One of the areas subject to challenge will be the FDA’s interpretation of statutes surrounding marketing exclusivity, like those affecting pediatric, biologic and orphan drugs, according to Chicago-based law firm Sidley Austin.
“The FDA’s determinations on the availability and duration of these exclusivity periods have significant financial consequences for manufacturers and competitors alike,” Sidley wrote in a post-Chevron decision update. “It is thus no surprise that FDA’s exclusivity determinations have frequently been challenged in court, often with success. Other disputes, however, have been resolved in FDA’s favor based on a perceived ambiguity in the relevant statute.”
As for the CMS, there will likely be more legal focus on drug pricing regulation and the Inflation Reduction Act, according to Mangal.
“The CMS often uses novel interpretations of the law to implement policies, such as those regarding Medicare drug negotiations or the Medicaid drug rebate program,” Mangal said. “These interpretations could be now vulnerable to legal challenges, especially as stakeholders argue that CMS has overstepped its authority.”
In his discussions with companies and experts surrounding the implications of the Chevron ruling, Mangal has found a “mixed bag” of reactions. While there is optimism that companies have much to gain in their sudden ability to challenge agency interpretations of statutes, they also are wary of an uncertain playing field that is “more contentious, more unpredictable and could potentially delay the approval of new drugs,” he said.
“This could lead to a more volatile regulatory environment, with the stability and predictability that we’ve always relied on turned on its head," Mangal explained.
Oddly enough, the Chevron doctrine arose in 1984 from a dispute over how the Environmental Protection Agency (EPA) interpreted the Clean Air Act.

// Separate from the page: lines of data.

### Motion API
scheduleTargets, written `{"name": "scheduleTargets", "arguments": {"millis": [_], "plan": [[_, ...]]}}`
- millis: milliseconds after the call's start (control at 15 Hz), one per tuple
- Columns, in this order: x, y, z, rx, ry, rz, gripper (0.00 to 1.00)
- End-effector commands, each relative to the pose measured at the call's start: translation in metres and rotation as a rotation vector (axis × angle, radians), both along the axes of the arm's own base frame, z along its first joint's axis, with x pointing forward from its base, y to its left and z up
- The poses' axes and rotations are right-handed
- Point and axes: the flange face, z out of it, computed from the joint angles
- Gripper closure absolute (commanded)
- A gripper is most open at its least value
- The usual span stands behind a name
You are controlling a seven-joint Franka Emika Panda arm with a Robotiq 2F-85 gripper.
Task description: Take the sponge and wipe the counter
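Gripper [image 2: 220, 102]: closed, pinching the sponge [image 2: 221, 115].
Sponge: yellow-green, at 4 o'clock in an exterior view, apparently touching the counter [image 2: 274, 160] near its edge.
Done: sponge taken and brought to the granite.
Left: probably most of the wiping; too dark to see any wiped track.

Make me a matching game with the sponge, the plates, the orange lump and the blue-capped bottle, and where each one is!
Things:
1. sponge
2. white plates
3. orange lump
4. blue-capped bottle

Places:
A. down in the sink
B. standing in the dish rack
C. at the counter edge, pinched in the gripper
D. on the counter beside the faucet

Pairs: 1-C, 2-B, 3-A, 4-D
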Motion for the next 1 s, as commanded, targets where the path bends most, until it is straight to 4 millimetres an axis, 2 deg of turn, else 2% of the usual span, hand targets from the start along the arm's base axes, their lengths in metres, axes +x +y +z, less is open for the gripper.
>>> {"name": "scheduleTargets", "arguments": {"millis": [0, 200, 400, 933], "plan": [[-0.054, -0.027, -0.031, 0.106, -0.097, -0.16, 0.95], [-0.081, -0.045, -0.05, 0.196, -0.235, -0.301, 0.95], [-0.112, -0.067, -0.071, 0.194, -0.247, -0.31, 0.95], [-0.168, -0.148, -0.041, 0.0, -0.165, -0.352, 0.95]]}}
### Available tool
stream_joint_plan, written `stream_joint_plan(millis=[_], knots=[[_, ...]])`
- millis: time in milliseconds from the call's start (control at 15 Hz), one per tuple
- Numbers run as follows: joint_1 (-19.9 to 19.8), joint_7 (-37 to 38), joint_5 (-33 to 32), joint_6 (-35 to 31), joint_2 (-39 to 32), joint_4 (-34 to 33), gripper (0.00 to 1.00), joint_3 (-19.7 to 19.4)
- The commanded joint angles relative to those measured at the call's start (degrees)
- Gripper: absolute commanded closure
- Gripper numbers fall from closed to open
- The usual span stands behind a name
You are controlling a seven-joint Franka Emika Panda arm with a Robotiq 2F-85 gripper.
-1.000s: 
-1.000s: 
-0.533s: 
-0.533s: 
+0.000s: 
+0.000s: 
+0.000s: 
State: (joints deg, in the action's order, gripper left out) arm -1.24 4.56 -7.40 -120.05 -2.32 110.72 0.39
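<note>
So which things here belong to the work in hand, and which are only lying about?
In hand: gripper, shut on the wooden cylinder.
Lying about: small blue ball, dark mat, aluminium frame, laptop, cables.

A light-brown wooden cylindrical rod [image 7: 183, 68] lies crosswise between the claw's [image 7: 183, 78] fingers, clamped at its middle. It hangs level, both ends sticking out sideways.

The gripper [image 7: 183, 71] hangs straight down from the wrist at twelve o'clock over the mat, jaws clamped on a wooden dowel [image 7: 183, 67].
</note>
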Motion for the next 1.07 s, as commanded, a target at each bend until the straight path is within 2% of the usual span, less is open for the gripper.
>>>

At the time, the Reagan administration, which had significant influence over the EPA and favored business-friendly regulations, didn’t want courts interfering with government interpretations of statutes. Forty years later, it was conservatives urging for an end of Chevron as a pro-business measure.
The overturning of Chevron arose from a simple dispute in which two commercial fishing companies challenged the National Marine Fisheries Service for requiring them to pay up to $700 per day for the boarding of government compliance monitors on their boats. The companies took their appeal all the way to the Supreme Court.